At an event to commemorate the International Day of the Girl Child in Abuja, stakeholders expressed concerns that the Nigerian girl child still faces many barriers that limit them from securing their future or contributing meaningfully to the country’s development.
They also expressed worry that female unemployment rates are alarmingly high in the country and a dearth of decent jobs and sustainable economic opportunities is pushing millions into the depths of extreme and multidimensional poverty.
Speaking at the event organised by ONE Campaign, an advocacy group, Stanley Achonu, Nigeria’s Country Director of the organisation said issues of gender inequality, limited access to education, early marriages, and the grim reality of gender-based violence persist.
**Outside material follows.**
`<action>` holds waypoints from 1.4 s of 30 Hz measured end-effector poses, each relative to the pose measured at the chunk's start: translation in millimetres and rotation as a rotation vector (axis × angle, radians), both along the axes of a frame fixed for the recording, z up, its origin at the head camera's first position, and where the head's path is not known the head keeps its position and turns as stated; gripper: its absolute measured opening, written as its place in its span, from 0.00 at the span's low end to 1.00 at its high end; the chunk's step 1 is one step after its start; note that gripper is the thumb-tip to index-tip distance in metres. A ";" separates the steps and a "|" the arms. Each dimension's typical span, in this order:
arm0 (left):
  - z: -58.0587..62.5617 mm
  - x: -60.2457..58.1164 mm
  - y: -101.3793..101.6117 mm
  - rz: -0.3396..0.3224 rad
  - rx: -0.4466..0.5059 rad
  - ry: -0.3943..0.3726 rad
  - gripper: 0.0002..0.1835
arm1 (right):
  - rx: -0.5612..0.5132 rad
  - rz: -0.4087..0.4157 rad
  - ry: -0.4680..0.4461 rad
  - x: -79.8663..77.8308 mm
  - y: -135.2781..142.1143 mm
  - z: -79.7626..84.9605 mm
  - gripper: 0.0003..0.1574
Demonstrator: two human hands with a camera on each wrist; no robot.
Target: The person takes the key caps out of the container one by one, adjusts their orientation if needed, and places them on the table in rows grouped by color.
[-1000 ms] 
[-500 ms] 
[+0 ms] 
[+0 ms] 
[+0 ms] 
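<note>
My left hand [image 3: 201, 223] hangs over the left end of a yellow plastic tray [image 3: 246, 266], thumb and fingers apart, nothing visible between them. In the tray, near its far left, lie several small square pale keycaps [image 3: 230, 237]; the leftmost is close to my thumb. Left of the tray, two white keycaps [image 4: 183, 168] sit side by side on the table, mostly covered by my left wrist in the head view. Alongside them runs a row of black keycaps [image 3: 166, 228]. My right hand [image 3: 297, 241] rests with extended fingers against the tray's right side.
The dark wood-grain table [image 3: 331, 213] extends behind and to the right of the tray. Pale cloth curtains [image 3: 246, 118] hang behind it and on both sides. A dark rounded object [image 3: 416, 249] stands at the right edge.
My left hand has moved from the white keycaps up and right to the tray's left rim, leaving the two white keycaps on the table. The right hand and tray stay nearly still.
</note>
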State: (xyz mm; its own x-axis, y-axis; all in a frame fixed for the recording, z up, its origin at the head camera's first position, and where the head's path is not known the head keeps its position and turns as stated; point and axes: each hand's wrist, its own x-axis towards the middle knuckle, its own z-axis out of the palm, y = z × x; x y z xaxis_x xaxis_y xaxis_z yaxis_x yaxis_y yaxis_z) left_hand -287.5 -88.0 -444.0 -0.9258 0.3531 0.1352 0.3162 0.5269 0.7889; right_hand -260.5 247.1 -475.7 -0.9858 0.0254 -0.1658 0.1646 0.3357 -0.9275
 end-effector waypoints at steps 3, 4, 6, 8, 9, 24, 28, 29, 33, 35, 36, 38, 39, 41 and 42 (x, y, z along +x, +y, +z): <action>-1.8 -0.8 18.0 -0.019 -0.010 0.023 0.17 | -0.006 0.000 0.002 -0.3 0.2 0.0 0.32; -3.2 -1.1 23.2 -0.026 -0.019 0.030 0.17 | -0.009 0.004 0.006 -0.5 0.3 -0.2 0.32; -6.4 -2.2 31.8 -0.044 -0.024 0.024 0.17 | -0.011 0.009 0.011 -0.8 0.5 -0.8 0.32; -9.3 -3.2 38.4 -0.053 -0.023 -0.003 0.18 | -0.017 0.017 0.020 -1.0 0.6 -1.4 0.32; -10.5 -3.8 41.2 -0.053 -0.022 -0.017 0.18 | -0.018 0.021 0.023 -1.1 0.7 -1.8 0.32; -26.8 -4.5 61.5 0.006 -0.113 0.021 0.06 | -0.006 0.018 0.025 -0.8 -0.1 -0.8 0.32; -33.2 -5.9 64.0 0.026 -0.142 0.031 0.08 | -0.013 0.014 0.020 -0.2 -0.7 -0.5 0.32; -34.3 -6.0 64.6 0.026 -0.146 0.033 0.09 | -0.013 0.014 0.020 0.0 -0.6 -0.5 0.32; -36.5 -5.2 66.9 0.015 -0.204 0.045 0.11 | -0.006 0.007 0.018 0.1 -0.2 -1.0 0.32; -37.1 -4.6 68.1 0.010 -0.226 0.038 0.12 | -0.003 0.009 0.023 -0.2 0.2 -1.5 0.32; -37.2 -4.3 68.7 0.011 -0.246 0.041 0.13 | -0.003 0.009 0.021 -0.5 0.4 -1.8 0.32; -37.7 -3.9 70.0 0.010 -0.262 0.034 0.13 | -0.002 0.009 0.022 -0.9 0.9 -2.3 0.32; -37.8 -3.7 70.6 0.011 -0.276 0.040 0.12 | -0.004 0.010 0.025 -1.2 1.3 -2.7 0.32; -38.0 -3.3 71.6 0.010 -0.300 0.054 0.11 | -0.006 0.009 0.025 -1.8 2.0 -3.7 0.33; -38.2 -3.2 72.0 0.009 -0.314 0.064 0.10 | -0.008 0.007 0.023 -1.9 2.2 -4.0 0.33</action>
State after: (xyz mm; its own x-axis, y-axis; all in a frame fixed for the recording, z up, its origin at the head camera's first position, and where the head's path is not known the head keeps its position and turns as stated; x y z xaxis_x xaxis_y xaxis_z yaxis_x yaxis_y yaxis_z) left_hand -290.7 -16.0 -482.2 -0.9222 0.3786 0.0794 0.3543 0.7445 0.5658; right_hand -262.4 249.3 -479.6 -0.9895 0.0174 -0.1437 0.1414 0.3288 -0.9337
He also decried that women face difficulties accessing financing for their businesses because the system considers them high-risks
According to him, addressing these challenges would require deliberate action by the Nigerian government such as increasing investment in women and creating policies that would create job opportunities for women.
Achonu stressed that the focus on preparing young girls for the future through job readiness and skill acquisition is crucial, especially in a country like Nigeria.
“The theme for this year’s event, ‘Our time is now, our rights, our future,’ is a resounding call to action. It reminds us that the future rests squarely in the hands of these young ones. In securing a brighter future for them, we cannot underestimate the pivotal role of economic opportunities.
“The jobs they aspire to and the skills they need to excel in them must be at the forefront of our efforts. We must prepare them for a future where they are economically self-sufficient and equipped to contribute meaningfully to the development of our society. In today’s rapidly evolving world, young girls must be well-informed about the many career options and economic prospects available to them”, he said.
Also speaking, Richardson Ojeka, the chief executive officer, Africado Foundation, said: “When girls are empowered, they not only stay empowered, but they in turn empower the generations that come from them and the communities they belong to.”